No matter where a carrier is in their journey, the expectation of 100% accuracy is flawed. When the stakes are low, it may be fine to use complex predictive models and base decisions on those results. However, if there is a need to use data as the basis for strategic corporate decisions, or, for decisions regarding an entire portfolio, traditional predictive models may not be the answer.
Predictive modeling, which predicts a value or outcome, uses statistical or machine learning methods. Machine Learning (ML), in fact, can be used more broadly to efficiently recognize patterns in data. Not only can it be used to identify clusters of data that may benefit from specialized actionable insights, but the algorithms learn from the data, which help to identify changing patterns and allow executives to alter strategy as needed. ML contemplates that one strategy does not fit all.
Traditional analytics rely heavily on having clean data sets before developing models. However, it is actually better to work with large data sets, even if a little messy (e.g., words spelled incorrectly or abbreviated differently in a document), versus curating small amounts of clean data. ML allows us to obtain insights from large sets of “not so clean” data, and thus gives us a better understanding of the business. Imagine the possibilities ML provides! For instance, what if you were able to leverage profiles, actions, behaviors, and information about your customers across all channels, and continuously learn from it as the market changes over time. It can be very powerful.
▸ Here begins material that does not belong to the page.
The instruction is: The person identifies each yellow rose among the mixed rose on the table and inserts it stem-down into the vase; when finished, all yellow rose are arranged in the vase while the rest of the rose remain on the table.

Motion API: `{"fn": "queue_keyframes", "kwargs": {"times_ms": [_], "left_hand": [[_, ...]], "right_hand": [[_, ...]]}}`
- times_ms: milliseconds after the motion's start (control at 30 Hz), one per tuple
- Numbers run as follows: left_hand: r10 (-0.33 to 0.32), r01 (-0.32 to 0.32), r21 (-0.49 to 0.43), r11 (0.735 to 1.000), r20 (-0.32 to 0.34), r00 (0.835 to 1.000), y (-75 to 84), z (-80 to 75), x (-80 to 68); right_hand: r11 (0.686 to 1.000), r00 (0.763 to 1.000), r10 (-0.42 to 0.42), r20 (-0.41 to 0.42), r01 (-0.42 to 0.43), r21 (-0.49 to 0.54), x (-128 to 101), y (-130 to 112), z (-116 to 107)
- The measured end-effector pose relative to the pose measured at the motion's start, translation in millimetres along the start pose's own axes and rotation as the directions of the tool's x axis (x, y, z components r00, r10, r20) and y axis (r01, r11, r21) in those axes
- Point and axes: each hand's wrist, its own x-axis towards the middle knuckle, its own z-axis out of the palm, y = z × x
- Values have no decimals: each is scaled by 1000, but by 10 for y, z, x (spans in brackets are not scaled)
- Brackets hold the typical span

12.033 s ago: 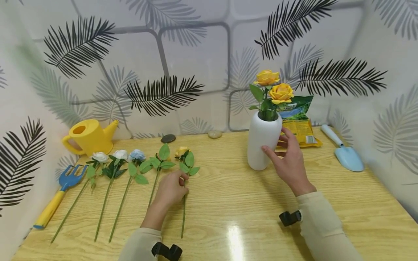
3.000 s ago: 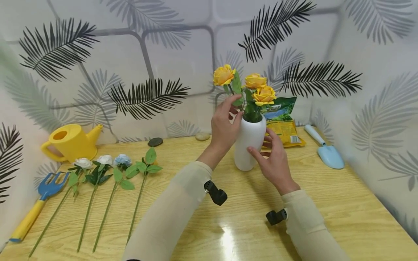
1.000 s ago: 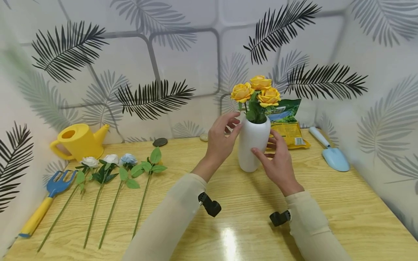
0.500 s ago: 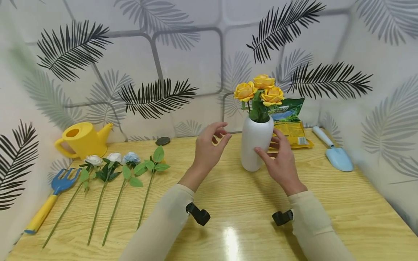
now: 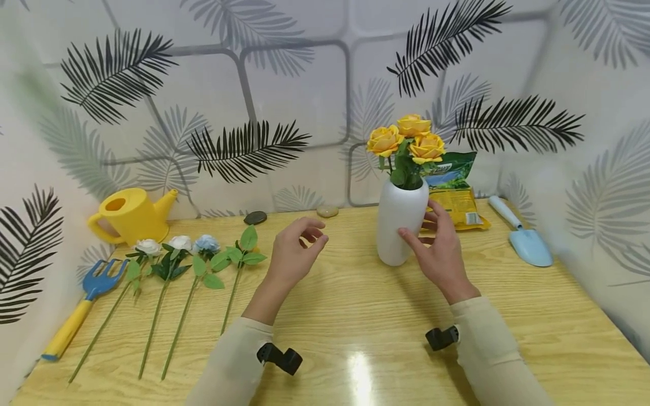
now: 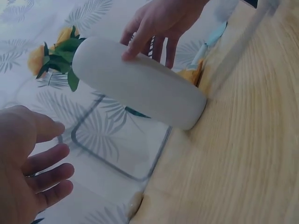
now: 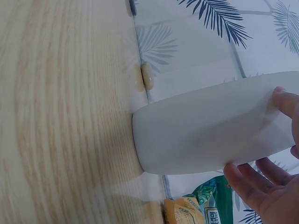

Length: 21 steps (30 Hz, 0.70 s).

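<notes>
A white vase stands upright on the table, with three yellow roses in its mouth. My right hand holds it from the right, thumb on the front and fingers round the side; the right wrist view shows this hand against the vase wall. Apart from the vase, to its left, my left hand is over the table with loosely bent fingers and nothing in them. Left of that hand lie a leafy stem whose yellow bloom is mostly hidden, a light-blue rose and two white roses.
At the back left is a yellow watering can, with a blue hand fork in front. A dark stone and a pale stone lie along the wall. Behind the vase leans a green-yellow packet; a light-blue trowel lies far right.
A third yellow rose went from the table into the vase, carried by my left hand. That hand then let go and drew back left and down. My right hand stayed on the vase.
</notes>
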Motion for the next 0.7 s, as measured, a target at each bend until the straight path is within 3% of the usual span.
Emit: {"fn": "queue_keyframes", "kwargs": {"times_ms": [200,333,567,700], "left_hand": [[-78,80,-27,996,79,994,-100,-191,-130],[-138,135,36,990,121,983,-137,-410,-186],[-201,200,181,963,-12,980,-275,-868,-215],[-230,226,238,945,-13,973,-379,-1069,-253]], "right_hand": [[1000,1000,7,1,-7,10,-2,0,-4],[1000,1000,5,1,-5,18,9,-9,9],[1000,1000,6,3,-6,20,7,-10,20],[1000,1000,10,3,-10,18,-4,-9,10]]}}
You may be thinking, “How does ML work?” Machine learning algorithms use computational methods to “learn” directly from data without relying on a predetermined equation as a model. The algorithms adaptively improve their performance as the number of samples available for learning increases. A myriad of ML techniques are available through open source software. Although there are more sophisticated methods, we like to use easy to interpret methods, for example, Decision Trees.
A Decision Tree allows our executives to decide if they want to focus on their strengths, weaknesses or both when formulating a strategy. More than its sophistication, ML’s objectivity towards data and independence from preconceived notions of statistical significance, helps us to use algorithms to better understand potential revenue/profitable opportunities. It also allows us to find the combination of attributes (both internal and external) that lead to a particular result.
Here are some examples of where we used a Decision Tree’s hierarchical tree-like structure to visualize the rules that lead to a particular outcome.
- Of the many factors available within a given market segment, which have the highest impact on our ability to bind a risk?
- Given a context, what are the words within claims documents that are associated with greater severity?
- Within a specific market, what range of premium has performed better from an underwriting metric point of view than others?
Using our business knowledge, we utilize this information to think about what can be done differently to improve results. More than answering questions, we use ML to gain insights that drive action - especially insights that makes us rethink of our current strategies and pushes us in a new direction. Maximizing actionable insights, from internal and external data on our data platform, is important to our data-driven success.
Predictive modeling, which used to be something that carriers strove for, isn’t the destination anymore. From the matured carrier’s perspective, as well as our own, we are observing that analytics driven success is about actionable insights using all available internal and external data. Impactful data driven business insights are not obtained by perfecting small data sets to predict a tactical point estimate, but rather by utilizing as much data as possible to identify a direction to address strategic priorities for the carrier’s business.